• _DATA SHOWN_:
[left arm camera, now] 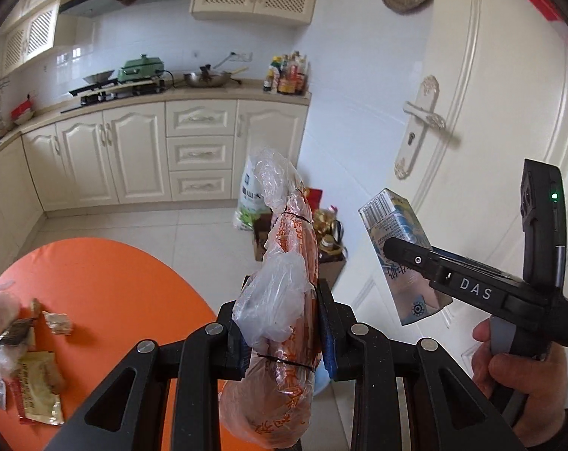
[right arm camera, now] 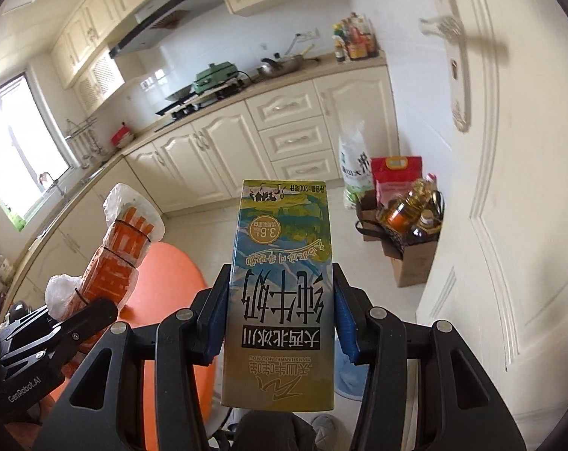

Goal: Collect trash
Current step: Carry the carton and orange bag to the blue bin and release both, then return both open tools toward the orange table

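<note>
Trash is being carried in both grippers, lifted off the orange counter (left arm camera: 96,274). The left gripper (left arm camera: 284,332) is clamping its fingers (left arm camera: 327,338) on an orange wrapper bundle (left arm camera: 291,259) with clear plastic around it, and the right gripper (right arm camera: 278,323) is pressing its fingers (right arm camera: 344,319) on the two sides of a milk carton (right arm camera: 280,293), which is standing upright between them. In the left wrist view the carton (left arm camera: 400,248) is floating to the right of the counter, near the white door (left arm camera: 509,112).

To do this step well, I think both grips should be kept firm and the carton kept upright, because some liquid may be inside. The bundle is soft and long, so it can slide or swing; moving slowly is helping here. No bin is showing clearly in either view, so the drop place cannot be told.

More trash is lying on the counter's left part: packets and crumpled wrappers (left arm camera: 24,360). Beyond the counter, cream cabinets (left arm camera: 133,158) and a stove (left arm camera: 118,90) are standing along the wall, and bags (right arm camera: 400,221) with bottles are sitting on the tiled floor (left arm camera: 193,233) by the door.
</note>
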Demonstrator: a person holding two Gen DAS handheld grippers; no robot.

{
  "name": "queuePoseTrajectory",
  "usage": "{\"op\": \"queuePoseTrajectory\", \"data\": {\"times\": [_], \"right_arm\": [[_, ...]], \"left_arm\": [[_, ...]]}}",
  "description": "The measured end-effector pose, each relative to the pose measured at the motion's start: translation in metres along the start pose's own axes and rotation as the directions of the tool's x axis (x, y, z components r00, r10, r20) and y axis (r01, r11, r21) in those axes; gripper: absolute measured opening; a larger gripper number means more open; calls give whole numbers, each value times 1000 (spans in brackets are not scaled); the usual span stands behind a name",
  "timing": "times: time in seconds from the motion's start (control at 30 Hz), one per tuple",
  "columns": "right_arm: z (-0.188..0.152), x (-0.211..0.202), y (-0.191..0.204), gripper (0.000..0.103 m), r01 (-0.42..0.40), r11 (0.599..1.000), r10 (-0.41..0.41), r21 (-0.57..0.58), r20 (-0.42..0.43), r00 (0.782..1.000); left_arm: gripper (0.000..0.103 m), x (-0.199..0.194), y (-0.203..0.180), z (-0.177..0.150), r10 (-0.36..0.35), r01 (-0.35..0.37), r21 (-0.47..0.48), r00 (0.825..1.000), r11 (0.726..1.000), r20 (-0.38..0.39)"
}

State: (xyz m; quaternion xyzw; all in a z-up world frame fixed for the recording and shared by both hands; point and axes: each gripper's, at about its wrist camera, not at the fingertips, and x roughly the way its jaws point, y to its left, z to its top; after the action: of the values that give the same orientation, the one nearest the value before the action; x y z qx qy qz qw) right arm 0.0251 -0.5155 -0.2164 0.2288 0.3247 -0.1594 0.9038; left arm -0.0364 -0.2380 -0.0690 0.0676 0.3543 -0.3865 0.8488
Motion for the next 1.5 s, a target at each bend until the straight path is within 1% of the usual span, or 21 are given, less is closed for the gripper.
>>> {"op": "queuePoseTrajectory", "data": {"times": [0.1, 0.2, 0.3, 0.43, 0.53, 0.67, 0.73, 0.83, 0.87, 0.9, 0.93, 0.97, 1.0, 1.03, 1.1, 1.13, 1.2, 1.3, 1.33, 1.4, 1.5], "right_arm": [[-12, 29, -40, 49, 47, 998, -43, 52, -66, 997], [-28, 60, -76, 49, 83, 992, -69, 99, -135, 988], [-41, 89, -103, 49, 110, 985, -84, 130, -185, 979], [-59, 130, -133, 49, 132, 976, -86, 170, -257, 963], [-70, 156, -152, 49, 140, 972, -79, 191, -296, 952], [-79, 190, -170, 49, 144, 968, -66, 205, -346, 936], [-84, 204, -175, 49, 148, 967, -61, 208, -373, 926], [-91, 220, -183, 52, 152, 963, -56, 224, -384, 922], [-92, 224, -187, 52, 159, 961, -61, 225, -388, 920], [-93, 230, -189, 52, 163, 959, -62, 230, -392, 918], [-95, 235, -192, 55, 161, 959, -56, 234, -399, 915], [-98, 238, -194, 61, 163, 958, -54, 235, -410, 911], [-99, 241, -195, 75, 181, 957, -71, 227, -422, 904], [-99, 242, -196, 79, 194, 956, -86, 221, -420, 903], [-99, 240, -198, 82, 194, 954, -84, 230, -414, 906], [-98, 239, -198, 86, 198, 952, -87, 234, -412, 907], [-98, 232, -196, 90, 210, 950, -101, 233, -405, 909], [-97, 216, -188, 98, 214, 949, -110, 231, -395, 912], [-96, 209, -184, 99, 212, 950, -109, 231, -389, 915], [-93, 193, -173, 100, 215, 949, -120, 231, -367, 922], [-84, 167, -158, 103, 200, 950, -116, 241, -322, 940]], "left_arm": [[25, 44, -8, -2, -30, 29, -12, 996, 1000, -85], [25, 96, 3, 1, -52, 44, -51, 983, 998, -178], [25, 145, 0, 5, -51, 36, -65, 965, 997, -256], [25, 218, 9, 11, -58, 25, -96, 929, 995, -366], [25, 264, 13, 7, -68, 18, -115, 895, 993, -442], [25, 321, 11, 7, -71, 8, -123, 855, 992, -513], [26, 357, 1, 23, -81, 11, -131, 836, 991, -543], [29, 387, 0, 26, -81, 1, -141, 823, 990, -562], [33, 393, 0, 26, -77, -7, -144, 821, 990, -566], [46, 395, 2, 24, -67, -15, -139, 821, 990, -567], [54, 401, 3, 28, -52, -28, -132, 822, 991, -568], [65, 402, 4, 23, -38, -40, -126, 825, 991, -563], [67, 402, 5, 23, -26, -49, -120, 831, 992, -555], [67, 404, 5, 25, -19, -53, -114, 833, 992, -553], [73, 400, 1, 21, -5, -62, -103, 836, 993, -549], [74, 398, 0, 23, 14, -74, -90, 842, 993, -540], [80, 372, -7, 20, 40, -88, -69, 853, 994, -521], [85, 340, -16, 23, 59, -97, -58, 881, 994, -469], [87, 327, -18, 24, 60, -96, -59, 893, 994, -446], [94, 297, -21, 25, 65, -97, -60, 916, 993, -396], [97, 247, -25, 27, 72, -91, -43, 944, 995, -323]]}}
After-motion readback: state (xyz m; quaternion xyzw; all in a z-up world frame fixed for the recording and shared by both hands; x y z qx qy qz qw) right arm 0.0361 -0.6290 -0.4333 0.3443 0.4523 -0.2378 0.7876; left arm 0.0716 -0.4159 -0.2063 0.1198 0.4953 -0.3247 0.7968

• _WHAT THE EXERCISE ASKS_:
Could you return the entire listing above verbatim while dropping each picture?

• _TASK OUTPUT_:
[left arm camera, now] 
[right arm camera, now] 

Goal: Collect trash
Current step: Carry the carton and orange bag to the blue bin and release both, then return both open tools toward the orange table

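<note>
Trash is being carried in both grippers, lifted off the orange counter (left arm camera: 96,274). The left gripper (left arm camera: 284,332) is clamping its fingers (left arm camera: 327,338) on an orange wrapper bundle (left arm camera: 291,259) with clear plastic around it, and the right gripper (right arm camera: 278,323) is pressing its fingers (right arm camera: 344,319) on the two sides of a milk carton (right arm camera: 280,293), which is standing upright between them. In the left wrist view the carton (left arm camera: 400,248) is floating to the right of the counter, near the white door (left arm camera: 509,112).

To do this step well, I think both grips should be kept firm and the carton kept upright, because some liquid may be inside. The bundle is soft and long, so it can slide or swing; moving slowly is helping here. No bin is showing clearly in either view, so the drop place cannot be told.

More trash is lying on the counter's left part: packets and crumpled wrappers (left arm camera: 24,360). Beyond the counter, cream cabinets (left arm camera: 133,158) and a stove (left arm camera: 118,90) are standing along the wall, and bags (right arm camera: 400,221) with bottles are sitting on the tiled floor (left arm camera: 193,233) by the door.
</note>
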Demonstrator: a person holding two Gen DAS handheld grippers; no robot.

{
  "name": "queuePoseTrajectory",
  "usage": "{\"op\": \"queuePoseTrajectory\", \"data\": {\"times\": [_], \"right_arm\": [[_, ...]], \"left_arm\": [[_, ...]]}}",
  "description": "The measured end-effector pose, each relative to the pose measured at the motion's start: translation in metres along the start pose's own axes and rotation as the directions of the tool's x axis (x, y, z components r00, r10, r20) and y axis (r01, r11, r21) in those axes; gripper: absolute measured opening; a larger gripper number means more open; calls give whole numbers, each value times 1000 (spans in brackets are not scaled); the usual span stands behind a name",
  "timing": "times: time in seconds from the motion's start (control at 30 Hz), one per tuple",
  "columns": "right_arm: z (-0.188..0.152), x (-0.211..0.202), y (-0.191..0.204), gripper (0.000..0.103 m), r01 (-0.42..0.40), r11 (0.599..1.000), r10 (-0.41..0.41), r21 (-0.57..0.58), r20 (-0.42..0.43), r00 (0.782..1.000); left_arm: gripper (0.000..0.103 m), x (-0.199..0.194), y (-0.203..0.180), z (-0.177..0.150), r10 (-0.36..0.35), r01 (-0.35..0.37), r21 (-0.47..0.48), r00 (0.825..1.000), r11 (0.726..1.000), r20 (-0.38..0.39)"
}

State: (xyz m; quaternion xyzw; all in a z-up world frame fixed for the recording and shared by both hands; point and axes: each gripper's, at about its wrist camera, not at the fingertips, and x roughly the way its jaws point, y to its left, z to its top; after the action: of the values that give the same orientation, the one nearest the value before the action; x y z qx qy qz qw) right arm 0.0251 -0.5155 -0.2164 0.2288 0.3247 -0.1594 0.9038; left arm -0.0364 -0.2380 -0.0690 0.0676 0.3543 -0.3865 0.8488
Motion for the next 1.5 s, a target at each bend until the straight path is within 1% of the usual span, or 21 are given, less is closed for the gripper.
>>> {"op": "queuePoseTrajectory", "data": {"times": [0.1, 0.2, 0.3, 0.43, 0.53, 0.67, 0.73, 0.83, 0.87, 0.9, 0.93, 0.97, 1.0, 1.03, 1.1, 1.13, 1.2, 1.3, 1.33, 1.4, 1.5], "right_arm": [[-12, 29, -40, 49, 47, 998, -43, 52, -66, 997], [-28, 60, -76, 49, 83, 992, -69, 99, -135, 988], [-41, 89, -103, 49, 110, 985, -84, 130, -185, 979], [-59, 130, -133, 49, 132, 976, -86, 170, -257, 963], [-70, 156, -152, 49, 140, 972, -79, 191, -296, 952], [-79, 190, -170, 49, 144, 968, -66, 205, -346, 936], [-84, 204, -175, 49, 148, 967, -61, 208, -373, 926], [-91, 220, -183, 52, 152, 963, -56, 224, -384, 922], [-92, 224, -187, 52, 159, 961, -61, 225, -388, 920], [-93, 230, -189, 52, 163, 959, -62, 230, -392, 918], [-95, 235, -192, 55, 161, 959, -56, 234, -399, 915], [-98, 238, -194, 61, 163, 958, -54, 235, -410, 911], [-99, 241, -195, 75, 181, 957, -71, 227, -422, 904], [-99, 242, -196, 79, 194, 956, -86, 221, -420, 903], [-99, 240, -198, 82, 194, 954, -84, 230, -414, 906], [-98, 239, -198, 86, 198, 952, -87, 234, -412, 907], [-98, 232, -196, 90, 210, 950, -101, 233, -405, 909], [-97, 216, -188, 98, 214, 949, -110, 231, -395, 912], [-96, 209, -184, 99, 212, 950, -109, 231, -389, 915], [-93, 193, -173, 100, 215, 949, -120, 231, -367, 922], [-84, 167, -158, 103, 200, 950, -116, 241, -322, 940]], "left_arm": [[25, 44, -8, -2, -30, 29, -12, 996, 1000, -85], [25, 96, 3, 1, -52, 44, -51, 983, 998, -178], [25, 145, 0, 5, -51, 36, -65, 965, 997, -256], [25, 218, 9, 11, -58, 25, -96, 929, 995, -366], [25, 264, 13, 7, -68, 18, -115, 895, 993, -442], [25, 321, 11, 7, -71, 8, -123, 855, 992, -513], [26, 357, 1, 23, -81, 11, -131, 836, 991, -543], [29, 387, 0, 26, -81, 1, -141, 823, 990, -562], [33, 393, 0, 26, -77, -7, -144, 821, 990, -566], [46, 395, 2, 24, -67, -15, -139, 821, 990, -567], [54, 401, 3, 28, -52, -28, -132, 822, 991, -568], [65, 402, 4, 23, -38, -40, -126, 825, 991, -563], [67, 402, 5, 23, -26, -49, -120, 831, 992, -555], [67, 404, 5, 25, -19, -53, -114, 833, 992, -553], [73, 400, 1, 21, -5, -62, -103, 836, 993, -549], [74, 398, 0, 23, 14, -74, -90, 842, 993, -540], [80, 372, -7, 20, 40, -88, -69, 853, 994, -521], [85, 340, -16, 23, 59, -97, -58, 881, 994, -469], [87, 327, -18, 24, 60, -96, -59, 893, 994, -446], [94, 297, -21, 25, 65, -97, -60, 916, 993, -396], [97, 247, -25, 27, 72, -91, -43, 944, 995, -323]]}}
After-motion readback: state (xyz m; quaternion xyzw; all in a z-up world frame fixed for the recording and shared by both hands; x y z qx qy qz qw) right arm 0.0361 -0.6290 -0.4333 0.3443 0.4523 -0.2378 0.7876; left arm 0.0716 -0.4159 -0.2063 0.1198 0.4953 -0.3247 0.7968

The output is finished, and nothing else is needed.